(What you have to do) Write out all the entries below without any change.

(Supplied data)
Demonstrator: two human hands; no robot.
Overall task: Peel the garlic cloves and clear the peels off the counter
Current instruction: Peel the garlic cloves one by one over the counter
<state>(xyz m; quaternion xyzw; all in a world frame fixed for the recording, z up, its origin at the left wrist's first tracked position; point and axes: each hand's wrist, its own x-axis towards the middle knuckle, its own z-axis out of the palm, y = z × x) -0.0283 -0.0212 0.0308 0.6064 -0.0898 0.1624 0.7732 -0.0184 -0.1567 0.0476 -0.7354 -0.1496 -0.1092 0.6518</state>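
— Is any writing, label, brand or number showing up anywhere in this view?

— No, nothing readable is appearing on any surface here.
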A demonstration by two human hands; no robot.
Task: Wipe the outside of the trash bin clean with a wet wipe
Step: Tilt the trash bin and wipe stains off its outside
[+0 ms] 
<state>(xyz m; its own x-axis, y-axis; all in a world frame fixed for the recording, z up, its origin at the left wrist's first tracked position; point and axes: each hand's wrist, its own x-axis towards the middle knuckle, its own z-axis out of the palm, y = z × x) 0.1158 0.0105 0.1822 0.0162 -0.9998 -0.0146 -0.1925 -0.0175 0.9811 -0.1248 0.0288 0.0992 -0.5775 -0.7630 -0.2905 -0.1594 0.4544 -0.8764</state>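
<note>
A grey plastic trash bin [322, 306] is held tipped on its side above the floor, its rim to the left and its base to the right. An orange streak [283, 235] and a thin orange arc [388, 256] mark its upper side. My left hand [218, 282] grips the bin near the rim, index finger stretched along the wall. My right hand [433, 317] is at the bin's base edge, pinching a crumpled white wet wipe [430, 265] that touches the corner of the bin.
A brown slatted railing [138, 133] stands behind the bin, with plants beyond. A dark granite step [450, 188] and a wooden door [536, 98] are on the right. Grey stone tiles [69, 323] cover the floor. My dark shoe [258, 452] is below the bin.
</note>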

(Result for this task)
Demonstrator: two human hands; no robot.
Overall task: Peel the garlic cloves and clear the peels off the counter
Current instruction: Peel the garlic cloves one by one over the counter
<state>(xyz m; quaternion xyzw; all in a world frame fixed for the recording, z up, its origin at the left wrist's first tracked position; point and axes: each hand's wrist, its own x-axis towards the middle knuckle, its own z-axis out of the palm, y = z × x) -0.0283 -0.0212 0.0308 0.6064 -0.0898 0.1624 0.7732 -0.0184 -0.1567 0.0476 -0.7354 -0.1496 -0.1092 0.6518</state>
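— Is any writing, label, brand or number showing up anywhere in this view?

— No, nothing readable is appearing on any surface here.
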A demonstration by two human hands; no robot.
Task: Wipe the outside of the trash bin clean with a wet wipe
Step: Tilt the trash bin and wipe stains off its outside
[+0 ms] 
<state>(xyz m; its own x-axis, y-axis; all in a world frame fixed for the recording, z up, its origin at the left wrist's first tracked position; point and axes: each hand's wrist, its own x-axis towards the middle knuckle, its own z-axis out of the palm, y = z × x) 0.1158 0.0105 0.1822 0.0162 -0.9998 -0.0146 -0.1925 -0.0175 0.9811 -0.1248 0.0288 0.0992 -0.5775 -0.7630 -0.2905 -0.1594 0.4544 -0.8764</state>
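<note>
A grey plastic trash bin [322, 306] is held tipped on its side above the floor, its rim to the left and its base to the right. An orange streak [283, 235] and a thin orange arc [388, 256] mark its upper side. My left hand [218, 282] grips the bin near the rim, index finger stretched along the wall. My right hand [433, 317] is at the bin's base edge, pinching a crumpled white wet wipe [430, 265] that touches the corner of the bin.
A brown slatted railing [138, 133] stands behind the bin, with plants beyond. A dark granite step [450, 188] and a wooden door [536, 98] are on the right. Grey stone tiles [69, 323] cover the floor. My dark shoe [258, 452] is below the bin.
</note>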

For this exercise, nothing further remains to be done.